Despite those brain cramps, though, and despite 43 errors against 28 winners, this was a promising performance from Pavlyuchenkova. She stayed in rallies with the world No. 3 and even outhit her at times. She saved eight set points in the first, many with big serves and forehands. And she didn’t go away when she got behind 4-1 and 5-2 in the second. She might have been tired from her recent wins, but Pavs didn’t use that as an excuse. Unfortunately, all of her persistence only allowed her to blow it horribly in the end.

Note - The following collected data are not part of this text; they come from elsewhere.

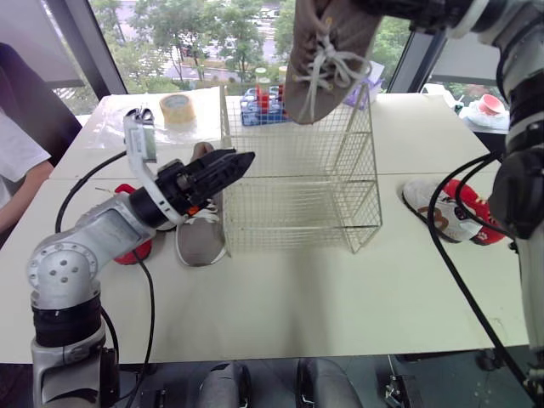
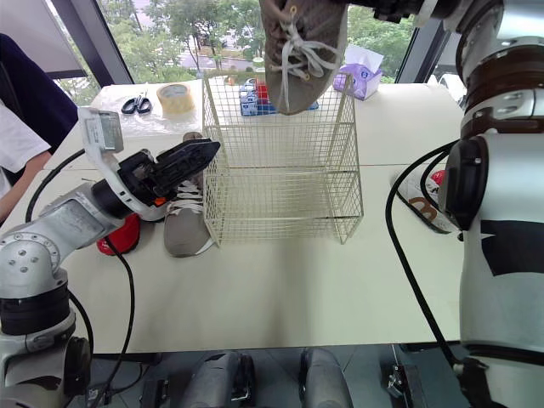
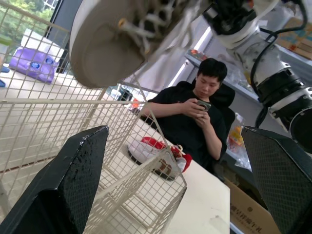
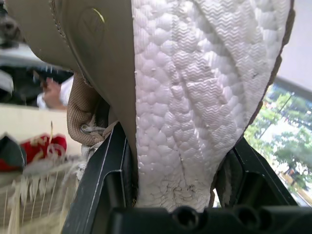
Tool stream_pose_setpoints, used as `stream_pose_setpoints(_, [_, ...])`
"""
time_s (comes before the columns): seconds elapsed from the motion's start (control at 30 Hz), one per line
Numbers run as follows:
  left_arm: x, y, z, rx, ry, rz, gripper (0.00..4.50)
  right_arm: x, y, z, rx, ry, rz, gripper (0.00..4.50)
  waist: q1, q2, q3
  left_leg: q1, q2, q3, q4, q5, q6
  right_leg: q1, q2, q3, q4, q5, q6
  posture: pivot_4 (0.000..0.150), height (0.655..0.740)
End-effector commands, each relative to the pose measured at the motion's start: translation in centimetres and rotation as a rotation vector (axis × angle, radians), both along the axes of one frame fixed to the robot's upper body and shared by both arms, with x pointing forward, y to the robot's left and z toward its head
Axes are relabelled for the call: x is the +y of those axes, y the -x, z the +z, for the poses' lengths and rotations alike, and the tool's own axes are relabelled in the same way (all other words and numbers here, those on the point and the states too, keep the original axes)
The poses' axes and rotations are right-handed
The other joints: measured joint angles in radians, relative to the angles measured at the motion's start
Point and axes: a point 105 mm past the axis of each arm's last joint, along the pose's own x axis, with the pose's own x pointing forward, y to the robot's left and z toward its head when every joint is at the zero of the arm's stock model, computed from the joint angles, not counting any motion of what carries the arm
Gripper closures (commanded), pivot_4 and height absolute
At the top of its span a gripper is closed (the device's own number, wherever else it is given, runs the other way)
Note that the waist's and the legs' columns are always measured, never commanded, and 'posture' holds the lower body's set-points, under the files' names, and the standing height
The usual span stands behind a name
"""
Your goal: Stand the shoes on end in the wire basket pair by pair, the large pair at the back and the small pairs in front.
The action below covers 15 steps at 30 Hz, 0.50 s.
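The right claw (image 4: pixel 180 168) is clamped on the heel end of the large tan knit sneaker with white laces (image 1: pixel 327 59). It holds the sneaker above the open top of the white wire basket (image 1: pixel 297 204), long axis near vertical, toe down. The coming move looks like a straight drop towards the back. The left claw (image 1: pixel 225 167), fingers apart and empty, hangs just beside the basket's left wall, over the matching tan sneaker (image 1: pixel 200 242) on the pale surface (image 1: pixel 280 306).
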Motion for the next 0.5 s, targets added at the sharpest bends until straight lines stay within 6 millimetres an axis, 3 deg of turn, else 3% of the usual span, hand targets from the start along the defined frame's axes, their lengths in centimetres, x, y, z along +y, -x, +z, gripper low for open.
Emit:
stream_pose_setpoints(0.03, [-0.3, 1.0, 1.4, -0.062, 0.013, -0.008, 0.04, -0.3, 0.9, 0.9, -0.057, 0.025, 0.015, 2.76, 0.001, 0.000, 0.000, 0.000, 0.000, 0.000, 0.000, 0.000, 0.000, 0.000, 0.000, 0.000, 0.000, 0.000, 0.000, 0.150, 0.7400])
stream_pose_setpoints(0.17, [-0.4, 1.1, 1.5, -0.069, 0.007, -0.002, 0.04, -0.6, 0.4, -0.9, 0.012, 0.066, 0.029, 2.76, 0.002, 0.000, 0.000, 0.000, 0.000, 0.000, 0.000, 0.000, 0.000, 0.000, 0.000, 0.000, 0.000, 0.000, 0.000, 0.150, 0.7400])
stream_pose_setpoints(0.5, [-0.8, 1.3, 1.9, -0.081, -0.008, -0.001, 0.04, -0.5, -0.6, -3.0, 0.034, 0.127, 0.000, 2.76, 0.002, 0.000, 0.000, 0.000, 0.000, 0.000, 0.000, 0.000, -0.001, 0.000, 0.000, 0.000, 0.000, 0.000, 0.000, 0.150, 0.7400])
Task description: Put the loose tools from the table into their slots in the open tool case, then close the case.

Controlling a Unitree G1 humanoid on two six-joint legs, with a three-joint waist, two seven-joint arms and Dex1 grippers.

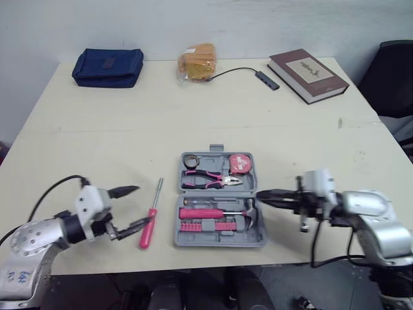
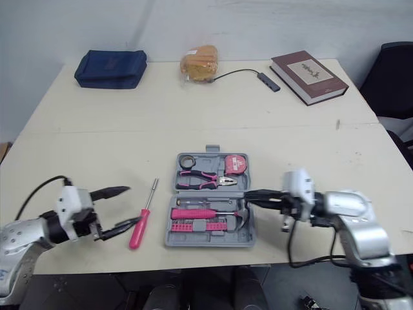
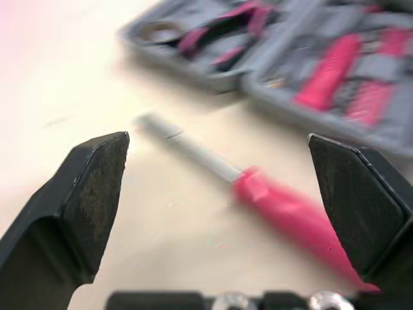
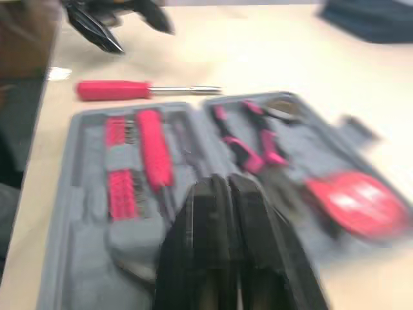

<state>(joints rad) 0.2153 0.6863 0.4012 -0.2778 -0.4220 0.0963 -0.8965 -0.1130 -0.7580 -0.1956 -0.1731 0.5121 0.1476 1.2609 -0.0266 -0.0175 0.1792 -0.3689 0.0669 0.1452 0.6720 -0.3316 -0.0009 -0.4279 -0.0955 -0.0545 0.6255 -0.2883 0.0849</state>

This was the first I had seen of Hingis, who was miked up for sideline chats, as a coach. The initial impression was positive: She explained rather then lectured, was upbeat but challenging, and she talked about tactical details. Hingis clearly brings the high expectations of a former world No. 1 to the table, something that should only help the underachieving Pavlyuchenkova get closer to realizing her considerable potential. When Hingis urged her to bring Azarenka “the big ball,” Pavs listened, became more aggressive, and broke serve.

For Pavlyuchenkova, it was one to build on. For Azarenka, it was one to get through. Now that she has, she’ll move on to play Ekaterina Makarova.